Di certo vi è che il quadro, nell’ultima settimana, si è ancor più complicato “con l’attenzione che si concentra sui missili che vengono lanciati dall’Iran: il focus - avverte Milgrom - è rivolto a Teheran, mentre non vi è più narrazione alcuna attorno a Gaza. E questo è molto preoccupante, perché si stanno consumando vicende ancora più terribili dentro la Striscia, e tutto questo ora avviene nel silenzio. La guerra con l’Iran ha nascosto Gaza”. In tutto questo, prosegue, “dov’è il mondo, la comunità internazionale, le istituzioni e gli organismi: perché non intervengono? Perché il mondo permette a Israele di agire in questo modo, di ricorrere all’uso della forza” che in molti casi appare sproporzionato rispetto al quadro in cui si trova a operare, in risposta a un attacco subito o altri da prevenire senza che, in realtà, ve ne siano le avvisaglie.

 In questi giorni anche Israele fa il conto dei danni e delle vittime causati dai missili iraniani, che “sono molto potenti: anche noi - racconta rabbi Milgrom - abbiano scene di distruzione” che ricordano in minima parte quanto l’esercito dello Stato ebraico “sta facendo a Gaza. Per la prima volta sentiamo che anche Israele conta le sue vittime civili, vi sono più morti, mentre con i razzi lanciati da Hamas [e dagli Houthi in Yemen] non abbiamo avuto questa sensazione.

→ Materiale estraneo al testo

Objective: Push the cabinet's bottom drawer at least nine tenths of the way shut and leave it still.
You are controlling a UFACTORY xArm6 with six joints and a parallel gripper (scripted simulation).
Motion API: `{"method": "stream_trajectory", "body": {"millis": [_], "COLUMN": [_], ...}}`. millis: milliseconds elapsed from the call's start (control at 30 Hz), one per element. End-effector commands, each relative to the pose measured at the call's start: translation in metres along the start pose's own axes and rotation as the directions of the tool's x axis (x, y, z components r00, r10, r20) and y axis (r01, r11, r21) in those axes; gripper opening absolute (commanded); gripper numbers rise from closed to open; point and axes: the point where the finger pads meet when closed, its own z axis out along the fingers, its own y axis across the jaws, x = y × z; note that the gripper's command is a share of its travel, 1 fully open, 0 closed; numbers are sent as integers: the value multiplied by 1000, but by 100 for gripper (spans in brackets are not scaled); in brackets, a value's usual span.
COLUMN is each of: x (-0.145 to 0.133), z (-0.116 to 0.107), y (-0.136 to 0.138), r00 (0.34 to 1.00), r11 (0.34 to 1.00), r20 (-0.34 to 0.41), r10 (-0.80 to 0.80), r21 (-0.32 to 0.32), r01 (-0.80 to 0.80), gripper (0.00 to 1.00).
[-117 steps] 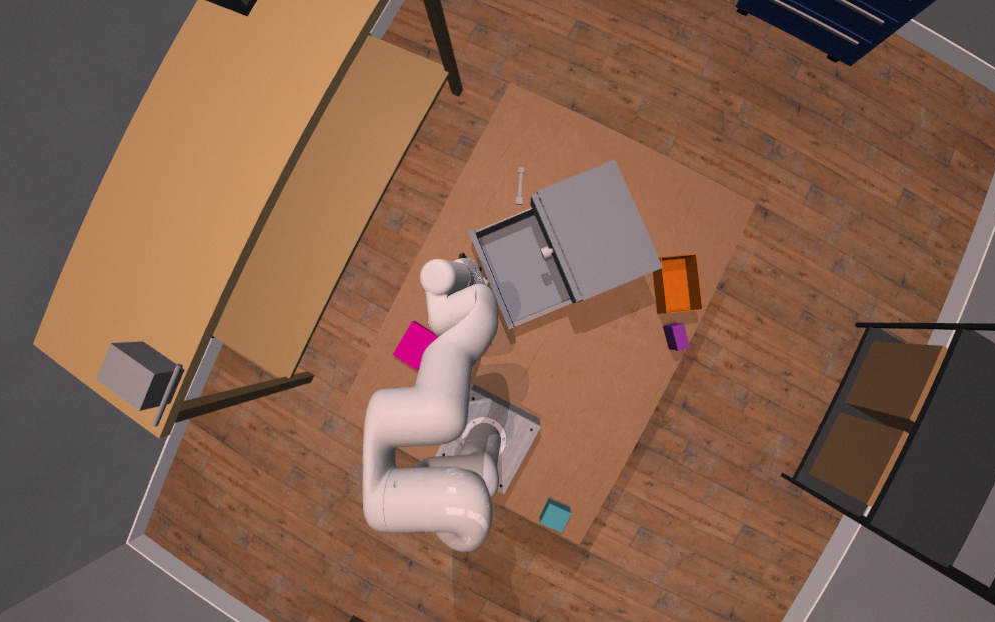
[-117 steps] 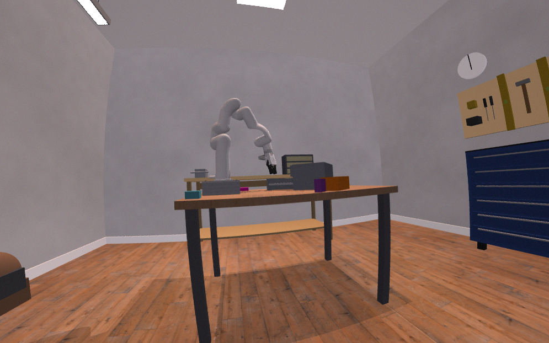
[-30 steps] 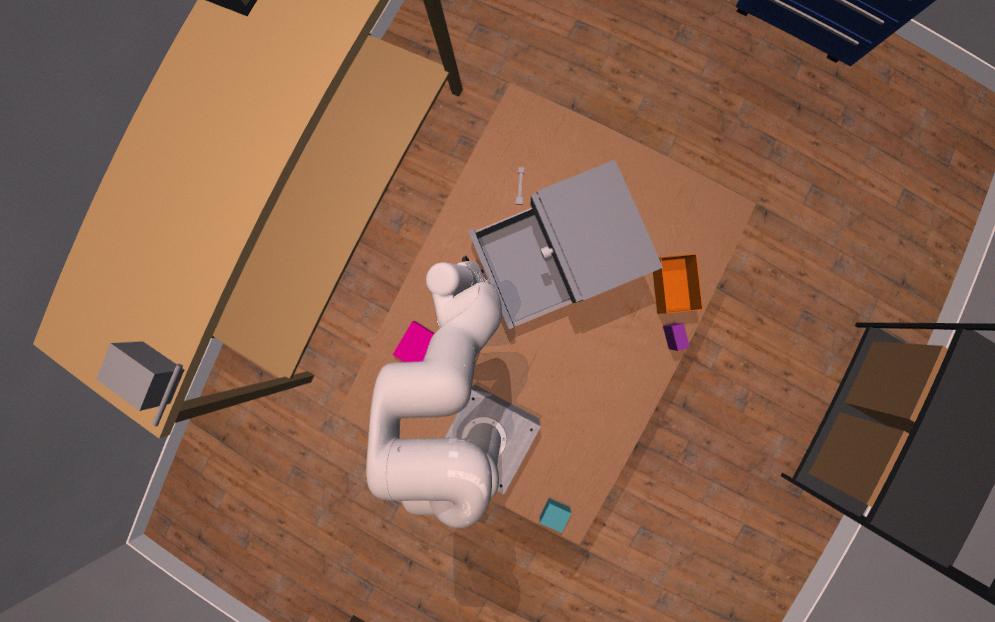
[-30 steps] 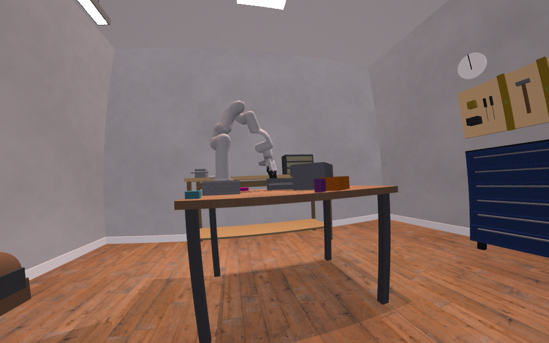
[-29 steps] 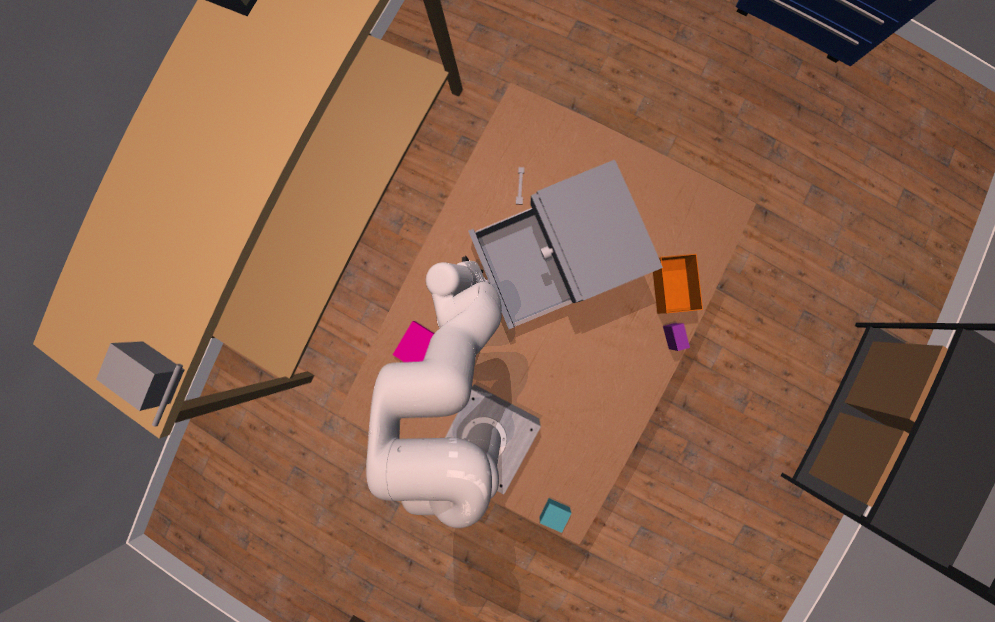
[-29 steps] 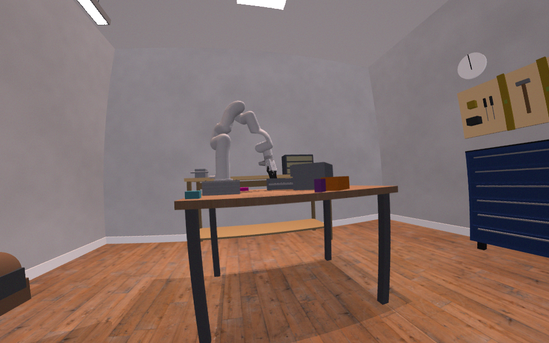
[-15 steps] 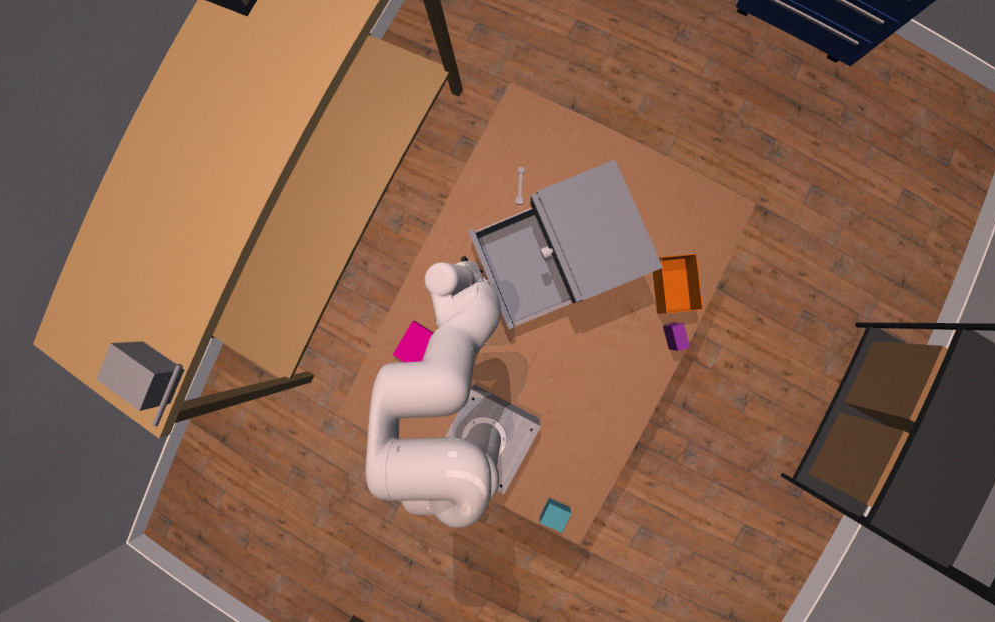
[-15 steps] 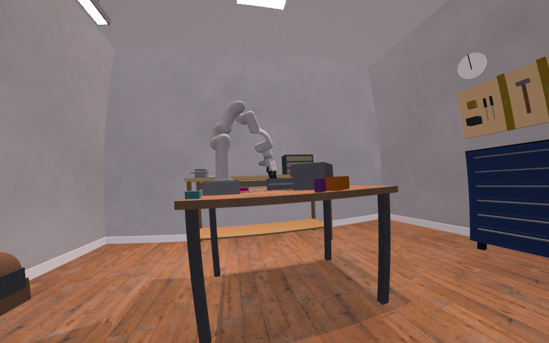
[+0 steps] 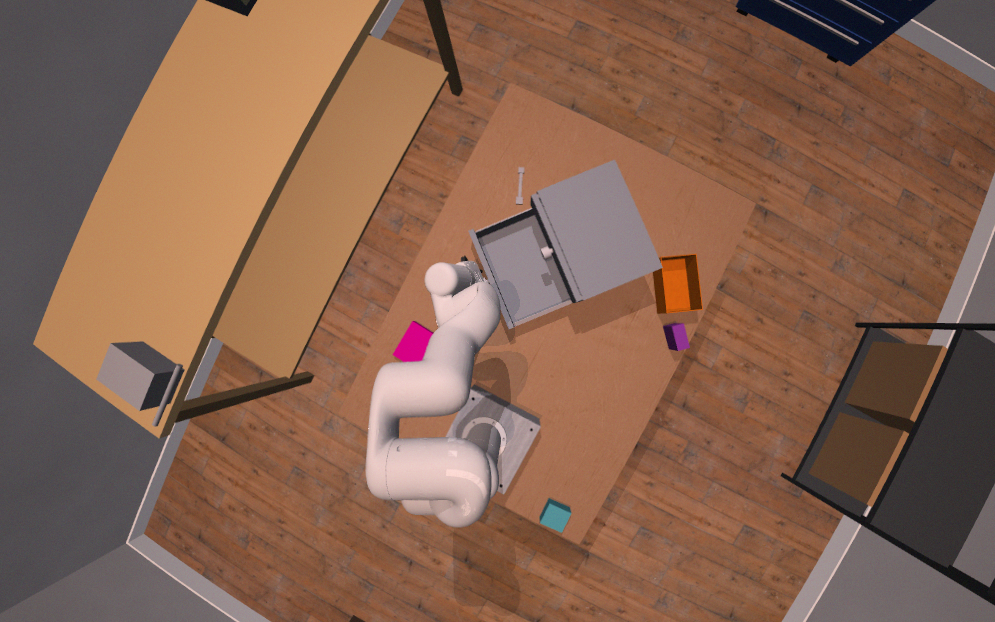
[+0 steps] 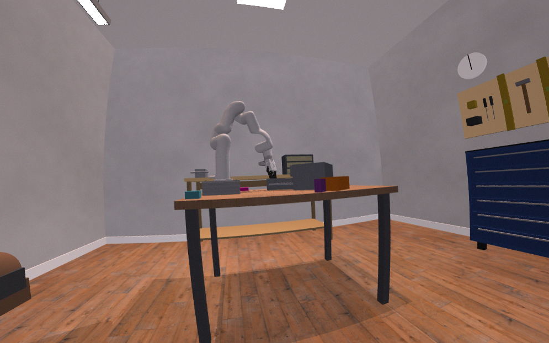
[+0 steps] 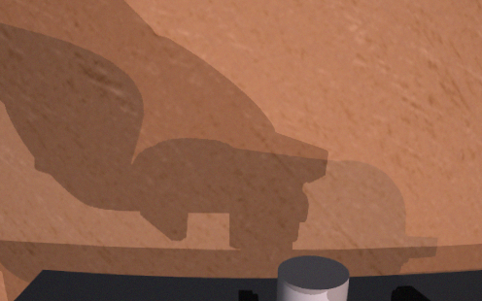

Ora è diverso: più sofferenza, più morti e più distruzione”. Non solo a Tel Aviv e Gerusalemme, perché anche Haifa è stata colpita. Un centro che più di altri ha saputo preservare un grado di convivenza e rapporti fra popolazione araba ed ebraica sebbene, prosegue l’attivista,  il dato più alto di vittime in termini percentuali “risulta essere sempre palestinese”.

“Diverse persone - spiega l’esponente di Rabbis for Human Rights - sono preoccupate” perché convinte che la guerra con l’Iran sia il modo per il premier Netanyahu di “guadagnare consenso e sostegno, perché è una questione popolare. Non solo Israele, ma anche in molte parti del mondo [vedi Stati Uniti o la Germania] vi è la percezione che l’Iran rappresenti un problema, e questo attacco è visto come un’opportunità desiderabile e da cavalcare. Ciò è terribile”. In prospettiva, aggiunge, “sembra che Israele continuerà a usare la forza e che nessuno la fermerà. Neppure Trump, che appariva in un primo momento contrario mentre all’atto pratico mostra ancora maggiore supporto in questa azione di guerra”. Oggi è difficile fare previsioni, se “l’Iran si arrenderà o se Israele proverà, e riuscirà, ad annientarlo totalmente. La realtà si fa sempre più terribile” mentre si riducono gli spazi di movimento dei pacifisti, dei gruppi pro diritti, dei parenti degli ostaggi “la cui voce non si sente più” ammette Milgrom. “È difficile che nasca un movimento contro la guerra”. 

Per molti israeliani la sensazione è di essere prigionieri nella propria nazione, di essere ostaggio di un Paese - e di un governo - che alimentano la logica del conflitto permanente. “Non è un momento buono. Non so quante persone nel mondo ne sono a conoscenza, ma molti israeliani vorrebbero lasciare il Paese” afferma Milgrom, “anche solo in via temporanea. Tuttavia, non lo possiamo fare perché l’aeroporto è chiuso e non si può partire. Io stesso dovevo andare all’estero per un matrimonio e per visitare i miei figli e nipoti, ma non posso uscire. Certo - conclude - il mio problema è minore rispetto ad altri, ma vi è la sensazione di essere tutti ostaggi di questa situazione, di un governo che non ci dà la libertà”.